You’ve finally made it to the home stretch: graduation day.

Caps and gowns on and diploma in hand, you look around the auditorium, imagining all the great things your classmates will go on to accomplish. Wondering which one will be the founder of the next best tech startup, which will go on to be a worldly philanthropist, which one might even win a Nobel prize?
Four (or more) years of late nights spent studying at the library, late nights spent NOT studying at the library, and time spent discovering yourself in ways you never thought you would – spent finding out that the fishbowl which was high school and all that came before it was only a preface to your life. Even though you think you haven’t changed much fundamentally during the course of your university career, the truth of the matter is that from the minute you left the nest and embarked on this journey of self-discovery, day by day you’ve become an entirely different person.
Before you started university, your parents told you to make the most of it, because those four years were the best of their lives. But you’re an optimist, so although you did join all the clubs you wanted and made friends with your professors, you imagined these years to only be a kickstarter for the ride of your life. So you walk out of your graduation ceremony, tossing your cap in the air along with all cares in the world, because now that you’ve formally got what you came here for, you feel invincible and ready to take on the world.
Then reality sinks in.

Where do we go from here?
Now, everyone’s journey is a little different right after graduation, but their struggles arise nonetheless.
The Traveller
Oh, the damned traveller.
The one we all envy, despite ourselves. Now, their journey may last anywhere from a month in Asia to a year travelling across the world, but no matter the case, this is the person we all want to be after graduation. Of course, they face their own struggles upon return, but that’s a topic for another time. The traveller has saved up enough money to leave their worries at the airport departures gate and embark on an adventure where they’ll try new foods and meet new people, and make their instas pretty fire. For most, travelling for long periods of time is simply impossible after starting to work full-time, so post-grad is the prime time.
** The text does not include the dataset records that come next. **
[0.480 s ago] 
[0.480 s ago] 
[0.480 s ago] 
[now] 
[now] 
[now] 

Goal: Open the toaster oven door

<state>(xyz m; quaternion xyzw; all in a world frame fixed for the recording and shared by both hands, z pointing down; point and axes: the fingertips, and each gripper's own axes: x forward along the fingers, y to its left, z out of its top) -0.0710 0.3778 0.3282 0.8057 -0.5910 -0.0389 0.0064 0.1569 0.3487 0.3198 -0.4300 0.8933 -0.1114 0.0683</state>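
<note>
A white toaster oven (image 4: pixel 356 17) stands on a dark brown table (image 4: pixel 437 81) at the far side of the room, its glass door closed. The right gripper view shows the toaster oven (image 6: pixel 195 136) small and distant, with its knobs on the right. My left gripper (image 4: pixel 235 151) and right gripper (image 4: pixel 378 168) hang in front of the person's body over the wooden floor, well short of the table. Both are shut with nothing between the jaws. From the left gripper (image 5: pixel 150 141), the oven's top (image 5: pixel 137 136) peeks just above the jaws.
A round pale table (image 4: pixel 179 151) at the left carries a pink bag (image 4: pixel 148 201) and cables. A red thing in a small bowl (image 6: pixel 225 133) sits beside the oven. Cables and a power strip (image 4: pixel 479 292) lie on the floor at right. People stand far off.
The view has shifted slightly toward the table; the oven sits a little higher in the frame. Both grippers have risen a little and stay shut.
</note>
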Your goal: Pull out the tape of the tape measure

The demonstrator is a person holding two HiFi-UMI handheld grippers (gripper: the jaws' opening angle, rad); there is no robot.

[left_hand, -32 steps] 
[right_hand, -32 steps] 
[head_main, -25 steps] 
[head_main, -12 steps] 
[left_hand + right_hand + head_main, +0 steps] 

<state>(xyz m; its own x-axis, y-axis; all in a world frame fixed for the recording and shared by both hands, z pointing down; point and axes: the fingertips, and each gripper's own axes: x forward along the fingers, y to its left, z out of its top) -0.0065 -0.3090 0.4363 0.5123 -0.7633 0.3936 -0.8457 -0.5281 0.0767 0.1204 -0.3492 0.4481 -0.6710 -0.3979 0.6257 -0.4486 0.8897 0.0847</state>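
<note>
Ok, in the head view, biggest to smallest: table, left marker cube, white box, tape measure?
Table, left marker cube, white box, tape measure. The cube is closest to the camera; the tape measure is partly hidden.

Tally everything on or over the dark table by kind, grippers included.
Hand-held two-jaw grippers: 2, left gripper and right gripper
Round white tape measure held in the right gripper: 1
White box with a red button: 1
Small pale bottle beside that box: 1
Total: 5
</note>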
We all want to be the traveller, but some of us won’t be.
The One With The Job Lined Up
Maybe they started interviewing for jobs back in September, or they snagged a job at the place they interned at last summer. Either way, they’ve got a job lined up, and they want you to know it. Some consider them ‘The Lucky Ones”, and honestly, they are. However, losing the flexibility and freedom of working around your own schedule in university to waking up at 7am every day to work a 9 to 5 shift, whether you like it or not, is an adjustment and struggle in itself.
The 10-20% (The Others)
And then there are the others. The 10-20% (Canadian Statistics) that didn’t get jobs straight out of university. This percentage excludes the ones that accepted jobs out of their fields simply so that they would have a source of income to repay debts and make a living, so this percentage should really be a lot higher. It includes those working part-time at retail stores, or in economic terms, the ‘underemployed’. These are the people who yearn for the days when a university degree guaranteed a stable future and a secured job. The ones who scramble to reach out to their network, scour LinkedIn and other job sites as they move back in with their families and try to figure it all out.
I am one of the others.
And in this blog, I hope to take you on the journey of figuring it all out, from start to finish, even though we all know there is no finish line. The curve is continuous, with high highs and low lows, and for many people, life after graduation starts off at an all-time high but then dives pretty low. Everyone talks about the ‘struggling artist’, but in this day and age, we have another typecast upon us:
The Struggling Graduate.
Great post and congrats on graduating!